Excerpts from a dataset
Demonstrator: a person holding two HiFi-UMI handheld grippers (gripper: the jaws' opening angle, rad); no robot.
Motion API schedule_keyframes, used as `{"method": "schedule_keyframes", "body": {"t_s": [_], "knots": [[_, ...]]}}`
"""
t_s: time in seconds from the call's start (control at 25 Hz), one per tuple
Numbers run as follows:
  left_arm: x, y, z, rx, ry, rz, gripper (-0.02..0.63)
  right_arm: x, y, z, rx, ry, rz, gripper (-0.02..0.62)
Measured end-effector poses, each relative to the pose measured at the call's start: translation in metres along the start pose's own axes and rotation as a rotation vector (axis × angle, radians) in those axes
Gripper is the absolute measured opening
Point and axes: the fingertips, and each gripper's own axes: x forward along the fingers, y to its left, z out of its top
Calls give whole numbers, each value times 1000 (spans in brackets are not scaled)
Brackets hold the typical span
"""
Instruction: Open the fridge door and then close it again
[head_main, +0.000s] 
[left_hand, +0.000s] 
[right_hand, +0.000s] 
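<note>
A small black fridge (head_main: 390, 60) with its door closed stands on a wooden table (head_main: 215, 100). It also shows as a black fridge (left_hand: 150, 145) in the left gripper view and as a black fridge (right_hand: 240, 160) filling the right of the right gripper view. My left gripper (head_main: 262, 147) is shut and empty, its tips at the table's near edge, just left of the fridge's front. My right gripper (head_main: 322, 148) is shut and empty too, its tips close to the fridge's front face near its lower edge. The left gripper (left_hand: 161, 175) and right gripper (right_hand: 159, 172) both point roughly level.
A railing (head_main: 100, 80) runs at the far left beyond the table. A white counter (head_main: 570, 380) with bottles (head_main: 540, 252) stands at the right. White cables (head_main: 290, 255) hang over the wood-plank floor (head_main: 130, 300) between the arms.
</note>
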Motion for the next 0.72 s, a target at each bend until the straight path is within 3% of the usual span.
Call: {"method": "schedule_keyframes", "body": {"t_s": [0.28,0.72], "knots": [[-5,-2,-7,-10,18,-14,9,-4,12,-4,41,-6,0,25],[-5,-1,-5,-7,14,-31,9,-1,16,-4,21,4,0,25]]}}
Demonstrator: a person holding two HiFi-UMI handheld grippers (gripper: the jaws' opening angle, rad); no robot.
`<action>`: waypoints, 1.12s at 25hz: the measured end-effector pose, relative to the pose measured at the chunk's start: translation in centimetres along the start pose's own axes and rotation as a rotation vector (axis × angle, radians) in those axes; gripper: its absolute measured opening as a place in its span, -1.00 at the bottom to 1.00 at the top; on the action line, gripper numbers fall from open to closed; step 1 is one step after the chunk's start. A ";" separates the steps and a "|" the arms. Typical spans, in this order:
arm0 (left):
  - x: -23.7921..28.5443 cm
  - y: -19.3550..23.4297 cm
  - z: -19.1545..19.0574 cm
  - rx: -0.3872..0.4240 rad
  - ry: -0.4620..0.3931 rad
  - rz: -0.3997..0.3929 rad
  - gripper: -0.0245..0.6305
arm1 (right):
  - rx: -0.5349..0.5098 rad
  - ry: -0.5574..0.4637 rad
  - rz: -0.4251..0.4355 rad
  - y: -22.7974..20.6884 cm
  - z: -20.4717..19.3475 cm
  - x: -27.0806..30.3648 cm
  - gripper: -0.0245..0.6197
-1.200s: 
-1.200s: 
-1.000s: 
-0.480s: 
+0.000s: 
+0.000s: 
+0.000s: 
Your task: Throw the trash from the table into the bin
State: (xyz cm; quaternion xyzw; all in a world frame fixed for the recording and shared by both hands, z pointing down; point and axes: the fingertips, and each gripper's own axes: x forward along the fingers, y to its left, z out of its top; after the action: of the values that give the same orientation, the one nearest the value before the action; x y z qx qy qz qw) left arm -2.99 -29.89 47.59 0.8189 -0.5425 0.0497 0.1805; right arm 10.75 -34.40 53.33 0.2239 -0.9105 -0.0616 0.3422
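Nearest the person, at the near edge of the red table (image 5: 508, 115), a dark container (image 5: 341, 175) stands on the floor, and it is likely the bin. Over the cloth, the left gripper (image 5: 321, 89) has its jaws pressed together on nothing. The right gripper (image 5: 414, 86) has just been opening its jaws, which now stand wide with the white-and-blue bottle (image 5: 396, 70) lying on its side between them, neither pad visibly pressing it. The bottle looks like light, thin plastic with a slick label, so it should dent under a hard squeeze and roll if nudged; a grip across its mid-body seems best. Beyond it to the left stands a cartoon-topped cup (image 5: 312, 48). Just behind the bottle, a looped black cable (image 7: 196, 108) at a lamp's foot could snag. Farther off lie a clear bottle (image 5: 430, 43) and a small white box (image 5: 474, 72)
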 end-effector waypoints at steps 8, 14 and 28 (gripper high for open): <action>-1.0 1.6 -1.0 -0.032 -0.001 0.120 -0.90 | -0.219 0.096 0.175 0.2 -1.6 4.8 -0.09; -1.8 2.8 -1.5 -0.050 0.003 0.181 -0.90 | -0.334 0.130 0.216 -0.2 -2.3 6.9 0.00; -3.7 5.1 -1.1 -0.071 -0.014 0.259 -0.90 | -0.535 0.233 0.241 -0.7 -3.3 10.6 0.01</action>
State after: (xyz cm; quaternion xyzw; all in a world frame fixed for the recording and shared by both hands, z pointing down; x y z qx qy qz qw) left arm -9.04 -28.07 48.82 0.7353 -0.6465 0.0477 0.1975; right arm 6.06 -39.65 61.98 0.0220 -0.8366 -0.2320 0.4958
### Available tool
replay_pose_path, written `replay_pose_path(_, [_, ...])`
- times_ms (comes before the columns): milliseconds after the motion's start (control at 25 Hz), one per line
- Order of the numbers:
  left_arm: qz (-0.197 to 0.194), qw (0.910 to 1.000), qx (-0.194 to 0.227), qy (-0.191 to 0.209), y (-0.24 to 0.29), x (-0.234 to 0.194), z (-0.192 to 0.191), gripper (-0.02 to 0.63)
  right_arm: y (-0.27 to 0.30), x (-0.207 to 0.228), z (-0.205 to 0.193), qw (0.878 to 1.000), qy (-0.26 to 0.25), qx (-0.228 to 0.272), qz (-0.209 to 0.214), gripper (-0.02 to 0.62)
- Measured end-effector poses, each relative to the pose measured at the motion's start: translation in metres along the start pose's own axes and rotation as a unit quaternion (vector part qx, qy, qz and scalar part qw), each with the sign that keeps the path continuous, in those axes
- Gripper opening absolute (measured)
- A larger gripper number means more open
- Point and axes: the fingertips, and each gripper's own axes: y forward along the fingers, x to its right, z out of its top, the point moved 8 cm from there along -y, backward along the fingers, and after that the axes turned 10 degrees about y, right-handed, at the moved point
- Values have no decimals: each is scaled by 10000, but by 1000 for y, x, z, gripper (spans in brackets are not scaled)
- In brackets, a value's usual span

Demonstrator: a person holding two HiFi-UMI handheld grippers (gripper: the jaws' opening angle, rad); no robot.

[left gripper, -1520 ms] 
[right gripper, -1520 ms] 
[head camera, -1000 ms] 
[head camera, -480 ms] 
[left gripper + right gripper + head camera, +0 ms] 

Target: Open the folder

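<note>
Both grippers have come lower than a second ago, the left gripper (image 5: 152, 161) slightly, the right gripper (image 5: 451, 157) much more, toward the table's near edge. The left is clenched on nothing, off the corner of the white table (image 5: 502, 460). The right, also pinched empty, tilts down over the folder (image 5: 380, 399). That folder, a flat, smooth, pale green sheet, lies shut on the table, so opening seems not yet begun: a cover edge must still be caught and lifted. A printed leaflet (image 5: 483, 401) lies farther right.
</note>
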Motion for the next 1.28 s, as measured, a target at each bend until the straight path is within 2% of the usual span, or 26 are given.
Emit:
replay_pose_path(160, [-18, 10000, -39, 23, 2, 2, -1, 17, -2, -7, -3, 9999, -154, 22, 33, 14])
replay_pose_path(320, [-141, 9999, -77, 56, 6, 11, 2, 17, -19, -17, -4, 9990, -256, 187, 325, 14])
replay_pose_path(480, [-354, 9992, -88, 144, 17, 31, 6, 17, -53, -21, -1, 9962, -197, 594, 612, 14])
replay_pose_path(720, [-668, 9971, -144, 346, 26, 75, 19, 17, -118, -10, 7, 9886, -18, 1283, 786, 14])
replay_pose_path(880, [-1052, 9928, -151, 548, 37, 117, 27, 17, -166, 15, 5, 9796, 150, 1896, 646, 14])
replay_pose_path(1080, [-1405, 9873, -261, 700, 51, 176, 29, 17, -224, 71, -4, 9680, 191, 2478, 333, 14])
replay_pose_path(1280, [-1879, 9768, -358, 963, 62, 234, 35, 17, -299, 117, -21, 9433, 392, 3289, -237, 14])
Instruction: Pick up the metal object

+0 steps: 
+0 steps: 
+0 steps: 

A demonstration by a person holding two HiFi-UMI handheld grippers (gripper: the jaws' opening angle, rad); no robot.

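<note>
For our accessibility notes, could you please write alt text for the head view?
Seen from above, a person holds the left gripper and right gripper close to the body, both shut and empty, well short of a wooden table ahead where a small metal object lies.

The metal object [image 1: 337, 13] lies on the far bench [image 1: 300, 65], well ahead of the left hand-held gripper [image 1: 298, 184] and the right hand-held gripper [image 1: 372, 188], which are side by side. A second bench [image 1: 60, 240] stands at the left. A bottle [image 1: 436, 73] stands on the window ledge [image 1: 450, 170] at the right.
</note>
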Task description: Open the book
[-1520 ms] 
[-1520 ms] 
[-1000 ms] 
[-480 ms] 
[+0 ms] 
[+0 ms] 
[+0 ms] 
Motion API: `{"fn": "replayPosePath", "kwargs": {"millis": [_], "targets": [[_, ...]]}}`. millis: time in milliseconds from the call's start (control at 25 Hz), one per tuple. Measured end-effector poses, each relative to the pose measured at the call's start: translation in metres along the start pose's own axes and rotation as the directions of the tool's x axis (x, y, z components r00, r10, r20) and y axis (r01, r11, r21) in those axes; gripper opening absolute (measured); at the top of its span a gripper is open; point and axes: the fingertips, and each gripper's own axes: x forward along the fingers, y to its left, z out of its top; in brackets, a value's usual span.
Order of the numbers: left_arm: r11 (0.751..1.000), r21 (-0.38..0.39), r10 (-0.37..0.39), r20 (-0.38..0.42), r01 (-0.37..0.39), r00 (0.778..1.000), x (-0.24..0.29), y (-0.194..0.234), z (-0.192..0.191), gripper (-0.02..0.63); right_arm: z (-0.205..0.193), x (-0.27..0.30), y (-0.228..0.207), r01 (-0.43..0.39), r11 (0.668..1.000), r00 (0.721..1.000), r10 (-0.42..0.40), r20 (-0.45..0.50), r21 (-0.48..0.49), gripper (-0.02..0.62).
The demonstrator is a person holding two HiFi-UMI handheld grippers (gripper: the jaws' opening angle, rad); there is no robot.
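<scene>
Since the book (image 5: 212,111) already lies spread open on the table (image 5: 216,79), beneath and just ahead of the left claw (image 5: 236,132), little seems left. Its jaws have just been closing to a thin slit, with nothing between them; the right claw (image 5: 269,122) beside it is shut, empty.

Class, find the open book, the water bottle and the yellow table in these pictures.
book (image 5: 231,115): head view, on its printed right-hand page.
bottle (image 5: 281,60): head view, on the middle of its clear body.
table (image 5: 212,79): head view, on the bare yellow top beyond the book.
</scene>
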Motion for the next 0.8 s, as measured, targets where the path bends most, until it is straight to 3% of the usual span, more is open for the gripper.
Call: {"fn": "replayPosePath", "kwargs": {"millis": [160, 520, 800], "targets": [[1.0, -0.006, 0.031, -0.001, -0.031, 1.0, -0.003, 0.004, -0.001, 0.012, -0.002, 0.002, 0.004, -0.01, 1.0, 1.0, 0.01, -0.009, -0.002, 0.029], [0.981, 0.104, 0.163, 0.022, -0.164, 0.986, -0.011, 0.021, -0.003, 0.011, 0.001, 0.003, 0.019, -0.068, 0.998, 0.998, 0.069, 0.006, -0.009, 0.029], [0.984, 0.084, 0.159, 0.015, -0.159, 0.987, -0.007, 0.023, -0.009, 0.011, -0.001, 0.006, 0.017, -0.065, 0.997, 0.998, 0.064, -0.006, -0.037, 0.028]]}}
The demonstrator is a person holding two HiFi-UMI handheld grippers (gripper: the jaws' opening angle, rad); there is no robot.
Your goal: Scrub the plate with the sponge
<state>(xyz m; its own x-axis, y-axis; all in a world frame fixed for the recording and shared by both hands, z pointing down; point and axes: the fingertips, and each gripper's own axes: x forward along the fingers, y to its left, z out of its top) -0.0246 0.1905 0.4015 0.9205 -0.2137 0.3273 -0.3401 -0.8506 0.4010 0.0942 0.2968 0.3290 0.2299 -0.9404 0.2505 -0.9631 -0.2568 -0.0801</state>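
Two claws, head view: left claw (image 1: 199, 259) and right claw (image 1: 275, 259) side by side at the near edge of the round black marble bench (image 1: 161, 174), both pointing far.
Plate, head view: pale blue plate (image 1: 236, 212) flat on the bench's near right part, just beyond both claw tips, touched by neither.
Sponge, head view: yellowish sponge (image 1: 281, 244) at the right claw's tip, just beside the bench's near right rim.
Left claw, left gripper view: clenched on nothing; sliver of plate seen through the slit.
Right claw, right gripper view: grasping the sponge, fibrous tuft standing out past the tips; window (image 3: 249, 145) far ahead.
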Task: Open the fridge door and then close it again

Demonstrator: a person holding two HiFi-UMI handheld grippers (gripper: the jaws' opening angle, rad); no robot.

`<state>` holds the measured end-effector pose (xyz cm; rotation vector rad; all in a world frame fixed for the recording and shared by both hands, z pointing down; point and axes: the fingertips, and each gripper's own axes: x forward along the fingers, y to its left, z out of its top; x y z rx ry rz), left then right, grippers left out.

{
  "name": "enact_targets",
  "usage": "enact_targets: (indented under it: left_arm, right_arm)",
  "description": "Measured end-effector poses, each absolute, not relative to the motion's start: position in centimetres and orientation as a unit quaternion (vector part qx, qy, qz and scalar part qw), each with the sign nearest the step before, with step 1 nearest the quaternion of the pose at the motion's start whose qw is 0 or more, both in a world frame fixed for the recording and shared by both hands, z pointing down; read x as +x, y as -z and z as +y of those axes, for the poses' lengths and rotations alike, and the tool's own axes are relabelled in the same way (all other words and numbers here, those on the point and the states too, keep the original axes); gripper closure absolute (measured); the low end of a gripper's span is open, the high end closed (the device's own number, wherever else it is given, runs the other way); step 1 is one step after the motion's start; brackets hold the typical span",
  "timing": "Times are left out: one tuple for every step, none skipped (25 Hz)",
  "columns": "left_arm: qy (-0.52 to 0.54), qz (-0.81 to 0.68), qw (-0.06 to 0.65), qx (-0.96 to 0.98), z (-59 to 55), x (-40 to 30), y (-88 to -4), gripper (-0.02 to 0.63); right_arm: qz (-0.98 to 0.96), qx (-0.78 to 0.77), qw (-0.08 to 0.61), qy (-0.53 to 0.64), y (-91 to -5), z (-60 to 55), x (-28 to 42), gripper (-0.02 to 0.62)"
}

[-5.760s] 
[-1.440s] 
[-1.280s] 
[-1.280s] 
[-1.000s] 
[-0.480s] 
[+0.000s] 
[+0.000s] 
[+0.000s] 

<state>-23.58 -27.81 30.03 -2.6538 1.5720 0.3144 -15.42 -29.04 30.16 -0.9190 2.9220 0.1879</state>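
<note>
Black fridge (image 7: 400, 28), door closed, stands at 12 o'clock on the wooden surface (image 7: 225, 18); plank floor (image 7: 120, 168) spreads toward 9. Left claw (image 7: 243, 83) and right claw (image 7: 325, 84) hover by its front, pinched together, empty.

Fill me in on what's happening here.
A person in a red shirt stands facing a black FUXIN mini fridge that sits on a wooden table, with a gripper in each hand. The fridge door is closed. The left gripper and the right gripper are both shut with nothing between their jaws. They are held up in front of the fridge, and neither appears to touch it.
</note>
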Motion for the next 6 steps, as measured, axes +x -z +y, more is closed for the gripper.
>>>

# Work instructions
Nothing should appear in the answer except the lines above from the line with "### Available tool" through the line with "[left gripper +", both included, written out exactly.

# Answer box
### Available tool
replay_pose_path, written `replay_pose_path(_, [_, ...])`
- times_ms (comes before the columns): milliseconds after the motion's start (control at 25 Hz), one per line
- Order of the numbers:
  left_arm: qz (-0.197 to 0.194), qw (0.910 to 1.000), qx (-0.194 to 0.227), qy (-0.191 to 0.209), y (-0.24 to 0.29), x (-0.234 to 0.194), z (-0.192 to 0.191), gripper (-0.02 to 0.63)
  right_arm: y (-0.27 to 0.30), x (-0.207 to 0.228), z (-0.205 to 0.193), qw (0.878 to 1.000), qy (-0.26 to 0.25), qx (-0.228 to 0.272), qz (-0.209 to 0.214), gripper (-0.02 to 0.62)
- Measured end-effector poses, each relative to the pose measured at the motion's start: translation in metres along the start pose's own axes and rotation as a unit quaternion (vector part qx, qy, qz and scalar part qw), each with the sign that keeps the path continuous, in those axes
- Gripper opening absolute (measured)
- A larger gripper number means more open
- Point and axes: the fingertips, and each gripper's own axes: y forward along the fingers, x to its right, z out of its top, the point moved 8 cm from there along -y, backward along the fingers, and after that the axes turned 10 degrees about y, right-handed, at the moved point
- Values have no decimals: each is scaled by 10000, but by 1000 for y, x, z, gripper (spans in brackets are not scaled)
- In brackets, a value's usual span

Demonstrator: a person holding two HiFi-UMI handheld grippers (gripper: the jaws' opening angle, rad); no robot.

[left gripper, -1520 ms] 
[right gripper, -1520 ms] 
[head camera, -1000 ms] 
[head camera, -480 ms] 
[left gripper + right gripper + head camera, +0 ms] 

Nothing remains to be added to the output.